TextToSpeechAPI for converting text to speech using various TTS models.

Attributes:

Name Type Description
model AutoModelForSeq2SeqLM

The text-to-speech model.

tokenizer AutoTokenizer

The tokenizer for the model.

Methods

synthesize(text_input: str) -> bytes: Converts the given text input to speech using the text-to-speech model.

Example CLI Usage:

genius TextToSpeechAPI rise \
batch \
    --input_folder ./input \
batch \
    --output_folder ./output \
none \
    --id facebook/mms-tts-eng \
    listen \
        --args \
            model_name="facebook/mms-tts-eng" \
            model_class="VitsModel" \
            processor_class="VitsTokenizer" \
            use_cuda=True \
            precision="float32" \
            quantization=0 \
            device_map="cuda:0" \
            max_memory=None \
            torchscript=False \
            compile=False \
            endpoint="*" \
            port=3000 \
            cors_domain="http://localhost:3000" \
            username="user" \
            password="password"

__init__(input, output, state, **kwargs)

Initializes the TextToSpeechAPI with configurations for text-to-speech processing.

Parameters:

Name Type Description Default
input BatchInput

The input data configuration.

required
output BatchOutput

The output data configuration.

required
state State

The state configuration.

required
**kwargs

Additional keyword arguments.

{}

initialize_pipeline()

Lazy initialization of the TTS Hugging Face pipeline.

synthesize()

API endpoint to convert text input to speech using the text-to-speech model. Expects a JSON input with 'text' as a key containing the text to be synthesized.

Returns:

Type Description

Dict[str, str]: A dictionary containing the base64 encoded audio data.

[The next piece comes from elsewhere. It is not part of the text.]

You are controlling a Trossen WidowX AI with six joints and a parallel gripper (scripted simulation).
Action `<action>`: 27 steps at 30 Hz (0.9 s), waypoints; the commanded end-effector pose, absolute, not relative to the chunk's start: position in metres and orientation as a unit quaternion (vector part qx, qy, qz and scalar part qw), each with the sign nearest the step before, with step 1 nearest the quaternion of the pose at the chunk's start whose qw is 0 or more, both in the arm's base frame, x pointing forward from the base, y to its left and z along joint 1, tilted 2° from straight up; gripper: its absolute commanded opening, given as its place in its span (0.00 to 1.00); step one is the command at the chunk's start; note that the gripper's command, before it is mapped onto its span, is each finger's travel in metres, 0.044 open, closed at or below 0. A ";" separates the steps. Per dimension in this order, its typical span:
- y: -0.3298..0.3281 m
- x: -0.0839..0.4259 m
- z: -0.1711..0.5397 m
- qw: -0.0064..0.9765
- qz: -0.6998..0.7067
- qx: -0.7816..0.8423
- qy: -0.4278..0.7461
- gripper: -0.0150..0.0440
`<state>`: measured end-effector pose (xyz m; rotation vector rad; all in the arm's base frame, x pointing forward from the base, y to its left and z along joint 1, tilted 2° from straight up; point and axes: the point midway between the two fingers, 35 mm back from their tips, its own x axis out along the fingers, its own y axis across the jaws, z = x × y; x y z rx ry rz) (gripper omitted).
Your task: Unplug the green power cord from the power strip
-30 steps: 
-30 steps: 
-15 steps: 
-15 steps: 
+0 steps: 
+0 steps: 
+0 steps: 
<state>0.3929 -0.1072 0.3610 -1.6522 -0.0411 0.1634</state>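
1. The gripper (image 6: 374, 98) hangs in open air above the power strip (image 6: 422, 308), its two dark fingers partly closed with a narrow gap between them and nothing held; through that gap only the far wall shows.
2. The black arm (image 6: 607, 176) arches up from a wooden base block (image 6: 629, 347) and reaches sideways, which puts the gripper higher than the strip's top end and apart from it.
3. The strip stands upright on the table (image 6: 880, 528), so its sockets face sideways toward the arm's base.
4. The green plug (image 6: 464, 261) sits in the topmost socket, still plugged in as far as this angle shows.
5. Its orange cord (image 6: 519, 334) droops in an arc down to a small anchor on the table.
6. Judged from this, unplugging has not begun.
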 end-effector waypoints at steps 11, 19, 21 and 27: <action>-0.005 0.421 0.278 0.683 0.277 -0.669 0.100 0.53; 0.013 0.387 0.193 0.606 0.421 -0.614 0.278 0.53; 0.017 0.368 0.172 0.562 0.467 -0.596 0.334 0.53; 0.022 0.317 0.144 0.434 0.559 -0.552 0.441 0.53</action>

Example CURL Request for synthesis: ... [Provide example CURL request] ...

tts_pipeline(**kwargs)

Converts text to speech using the Hugging Face pipeline.

Parameters:

Name Type Description Default
**kwargs Any

Arbitrary keyword arguments, typically containing 'text' for the input text.

{}

Returns:

Type Description
Dict[str, Any]

Dict[str, Any]: A dictionary containing the base64 encoded audio data.

Example CURL Request for synthesis: ... [Provide example CURL request] ...